§ What you should do:
Return the lines of the data below in which the string "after" occurs.

━━ Provided information

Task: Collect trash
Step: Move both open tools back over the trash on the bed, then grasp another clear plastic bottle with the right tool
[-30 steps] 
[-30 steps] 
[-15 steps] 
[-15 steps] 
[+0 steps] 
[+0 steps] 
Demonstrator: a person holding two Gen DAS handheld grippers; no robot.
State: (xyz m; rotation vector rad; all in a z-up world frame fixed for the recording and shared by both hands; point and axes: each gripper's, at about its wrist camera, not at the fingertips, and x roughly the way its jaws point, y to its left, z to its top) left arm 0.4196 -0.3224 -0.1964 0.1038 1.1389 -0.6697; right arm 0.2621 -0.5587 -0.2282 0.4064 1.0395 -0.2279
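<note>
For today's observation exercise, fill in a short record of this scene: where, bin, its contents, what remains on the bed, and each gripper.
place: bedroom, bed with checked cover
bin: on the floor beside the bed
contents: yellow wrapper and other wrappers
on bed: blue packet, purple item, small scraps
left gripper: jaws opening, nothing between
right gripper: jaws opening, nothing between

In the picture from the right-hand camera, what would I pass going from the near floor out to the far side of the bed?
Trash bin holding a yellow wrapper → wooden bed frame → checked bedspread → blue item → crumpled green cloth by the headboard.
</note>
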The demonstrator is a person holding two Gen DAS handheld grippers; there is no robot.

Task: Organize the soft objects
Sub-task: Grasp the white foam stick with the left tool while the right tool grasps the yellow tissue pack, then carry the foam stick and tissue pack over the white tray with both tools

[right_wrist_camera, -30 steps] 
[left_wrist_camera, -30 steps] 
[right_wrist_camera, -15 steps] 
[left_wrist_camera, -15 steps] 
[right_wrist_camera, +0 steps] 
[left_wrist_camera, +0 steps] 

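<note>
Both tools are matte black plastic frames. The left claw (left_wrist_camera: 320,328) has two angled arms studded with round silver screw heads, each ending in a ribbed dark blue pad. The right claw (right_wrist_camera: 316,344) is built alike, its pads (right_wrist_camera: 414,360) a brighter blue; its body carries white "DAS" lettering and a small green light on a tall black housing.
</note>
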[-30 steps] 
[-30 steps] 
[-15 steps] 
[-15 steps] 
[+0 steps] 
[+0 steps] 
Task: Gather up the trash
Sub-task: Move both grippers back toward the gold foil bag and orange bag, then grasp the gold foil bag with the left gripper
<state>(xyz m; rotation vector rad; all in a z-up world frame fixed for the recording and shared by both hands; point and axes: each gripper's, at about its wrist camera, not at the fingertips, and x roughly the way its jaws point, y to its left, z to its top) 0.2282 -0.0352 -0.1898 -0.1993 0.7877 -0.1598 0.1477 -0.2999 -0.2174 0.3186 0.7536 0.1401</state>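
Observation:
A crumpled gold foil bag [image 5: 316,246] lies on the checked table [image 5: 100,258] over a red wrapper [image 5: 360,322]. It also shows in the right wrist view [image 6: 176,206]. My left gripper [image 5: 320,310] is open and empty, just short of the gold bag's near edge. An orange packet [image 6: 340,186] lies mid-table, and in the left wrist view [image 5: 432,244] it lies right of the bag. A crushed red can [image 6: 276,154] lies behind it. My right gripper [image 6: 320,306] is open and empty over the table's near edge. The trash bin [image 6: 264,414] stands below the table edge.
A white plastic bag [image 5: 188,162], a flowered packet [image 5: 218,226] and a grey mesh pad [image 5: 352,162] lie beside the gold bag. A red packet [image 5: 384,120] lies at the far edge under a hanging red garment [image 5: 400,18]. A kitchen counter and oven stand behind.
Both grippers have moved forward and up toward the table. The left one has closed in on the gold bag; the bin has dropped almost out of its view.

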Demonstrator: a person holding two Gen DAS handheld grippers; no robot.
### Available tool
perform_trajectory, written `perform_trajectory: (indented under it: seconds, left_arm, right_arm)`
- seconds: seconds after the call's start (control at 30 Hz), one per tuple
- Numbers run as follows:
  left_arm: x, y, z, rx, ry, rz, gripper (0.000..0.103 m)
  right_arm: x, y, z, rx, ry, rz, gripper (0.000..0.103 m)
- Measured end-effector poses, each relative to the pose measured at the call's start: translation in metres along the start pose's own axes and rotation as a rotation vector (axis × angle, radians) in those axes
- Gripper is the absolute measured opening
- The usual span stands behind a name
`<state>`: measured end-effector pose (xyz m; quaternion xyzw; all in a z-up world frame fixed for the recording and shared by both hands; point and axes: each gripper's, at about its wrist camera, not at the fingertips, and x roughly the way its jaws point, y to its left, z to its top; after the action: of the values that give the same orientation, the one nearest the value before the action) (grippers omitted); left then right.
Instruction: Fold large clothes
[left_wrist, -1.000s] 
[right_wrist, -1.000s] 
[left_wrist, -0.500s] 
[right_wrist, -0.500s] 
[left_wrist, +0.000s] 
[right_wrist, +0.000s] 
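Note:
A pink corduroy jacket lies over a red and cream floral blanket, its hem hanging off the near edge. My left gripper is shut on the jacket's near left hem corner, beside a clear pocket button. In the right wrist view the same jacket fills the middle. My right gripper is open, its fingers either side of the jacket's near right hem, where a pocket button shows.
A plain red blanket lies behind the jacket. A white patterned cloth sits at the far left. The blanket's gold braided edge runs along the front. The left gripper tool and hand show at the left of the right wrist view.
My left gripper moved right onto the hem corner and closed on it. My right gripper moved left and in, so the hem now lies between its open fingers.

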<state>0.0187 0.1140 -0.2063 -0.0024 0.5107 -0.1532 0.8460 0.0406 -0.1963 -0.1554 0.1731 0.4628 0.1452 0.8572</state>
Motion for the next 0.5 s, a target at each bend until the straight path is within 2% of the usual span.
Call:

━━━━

§ Exercise solution:
- seconds: seconds after the call's start (control at 30 Hz), one per tuple
`<state>`: measured end-effector pose (xyz m; quaternion xyzw; all in a z-up world frame fixed for the recording and shared by both hands; point and axes: each gripper's, at about its wrist camera, not at the fingertips, and x roughly the way its jaws point, y to its left, z to its top; after the action: of the values that give the same orientation, the one nearest the value before the action) (grippers omitted); left then right.

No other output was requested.